There are several features of this app that distinguish it from its predecessors. First is the significant amount of data it draws upon, including the longest seizure forecasting study undertaken on humans. The second is its capacity to treat seizure likelihood as a “continuum, not a duality.”
As researchers explained: “Forcing a forecast to take on only two possible outcomes [yes or no] means that these highly excitable states are misdiagnosed, making it difficult to refine or improve predictions. To reflect the brain’s changing state a more useful question to ask is: ‘What is the probability a person will have a seizure in the next hour?’.”
5. Respiratory Disease
Associate Professor Udantha Abeyratne at the University of Queensland’s School of Information Technology and Electrical Engineering has developed an app to help diagnose and measure respiratory illnesses, including asthma and pneumonia, by monitoring cough and respiratory sounds.
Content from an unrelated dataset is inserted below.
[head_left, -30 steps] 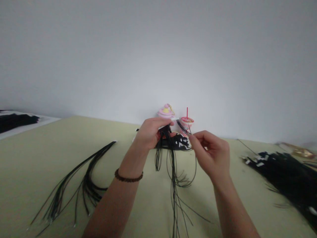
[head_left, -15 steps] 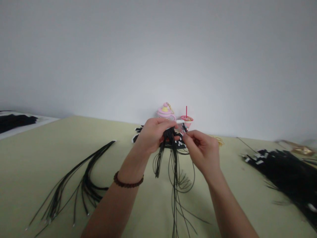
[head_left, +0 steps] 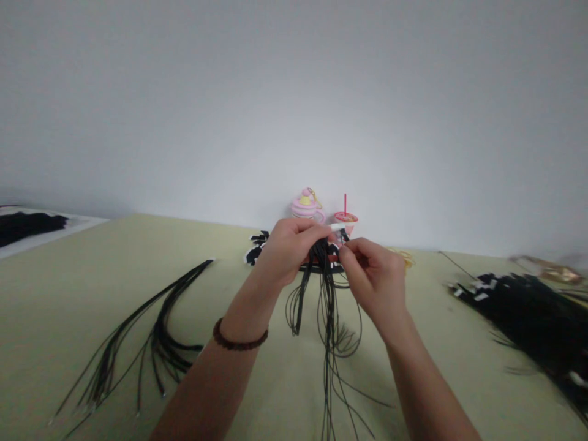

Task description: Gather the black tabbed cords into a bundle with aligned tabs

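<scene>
**Two hands closed on a bundle of black cords at mid-frame**

The left hand (head_left: 287, 251) was closed around the top of a bundle of thin black cords (head_left: 327, 288), just below the centre of the frame. The cords hung down from the fist and trailed in loops onto the pale yellow-green bench (head_left: 92, 275). The right hand (head_left: 374, 278) sat just beside it, with thumb and forefinger pinched on the top of the same bundle. A brown beaded bracelet (head_left: 239, 339) circled the left wrist.

Behind the hands, against the white wall, stood a pink cupcake-shaped charm (head_left: 306, 206) and a small pink cup charm with a red straw (head_left: 345, 217).

A loose fan of black cords (head_left: 151, 331) lay at the lower left, well apart from the hands. A heap of black cords with white tags (head_left: 528, 312) filled the right edge.
</scene>
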Demonstrator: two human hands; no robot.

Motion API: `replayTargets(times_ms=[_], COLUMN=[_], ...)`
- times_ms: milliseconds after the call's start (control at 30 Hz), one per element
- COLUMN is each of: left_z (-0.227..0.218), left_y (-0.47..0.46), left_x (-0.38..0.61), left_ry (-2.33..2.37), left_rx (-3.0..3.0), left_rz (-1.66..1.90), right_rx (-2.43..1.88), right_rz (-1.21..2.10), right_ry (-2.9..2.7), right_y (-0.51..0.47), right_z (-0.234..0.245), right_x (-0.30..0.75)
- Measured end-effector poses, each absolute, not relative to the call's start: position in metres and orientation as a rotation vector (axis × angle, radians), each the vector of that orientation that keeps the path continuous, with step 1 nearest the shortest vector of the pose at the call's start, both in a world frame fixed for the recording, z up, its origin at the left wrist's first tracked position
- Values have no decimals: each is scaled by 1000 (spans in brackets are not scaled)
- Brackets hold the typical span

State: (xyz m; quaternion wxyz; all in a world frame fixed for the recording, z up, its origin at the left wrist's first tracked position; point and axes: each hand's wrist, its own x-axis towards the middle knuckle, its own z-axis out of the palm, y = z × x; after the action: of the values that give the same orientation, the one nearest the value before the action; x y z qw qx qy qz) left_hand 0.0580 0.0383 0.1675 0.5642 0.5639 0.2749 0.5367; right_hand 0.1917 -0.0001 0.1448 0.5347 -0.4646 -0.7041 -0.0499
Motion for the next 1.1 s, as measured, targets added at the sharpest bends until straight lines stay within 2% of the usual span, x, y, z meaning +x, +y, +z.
replayTargets(times_ms=[267,600,1100], left_z=[169,170,180], left_y=[37,51,46], left_x=[56,42,24], left_ry=[676,666,609], left_rx=[1390,1175,1128], left_rz=[1217,1327,1279], right_rx=[-1116,-1171,-1247], right_rz=[-133,207,290], right_ry=[-1684,-1751,-1568], right_y=[0,12,28], right_z=[145,146,148], right_x=[192,222,256])
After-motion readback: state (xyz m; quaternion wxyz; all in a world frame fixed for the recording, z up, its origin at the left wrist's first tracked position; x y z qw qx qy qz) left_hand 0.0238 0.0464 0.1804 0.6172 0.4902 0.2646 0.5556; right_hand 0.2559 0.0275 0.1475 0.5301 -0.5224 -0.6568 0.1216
Traditionally, respiratory health is diagnosed using stethoscopes. However, according to researchers, “The information available from these sounds is compromised as the sound has to first pass through the chest musculature, which muffles high-pitched components of respiratory sounds.”
Instead the app, known as ResApp, uses machine learning to develop algorithms that diagnose respiratory problems by analysing coughs and breathing sounds.
They then compare the coughing and breathing sounds, also known as signatures, against a large database of sound recordings of known clinical diagnoses. From there, the app’s machine learning tools can accurately produce a diagnosis, or measure the severity of a patient’s respiratory condition.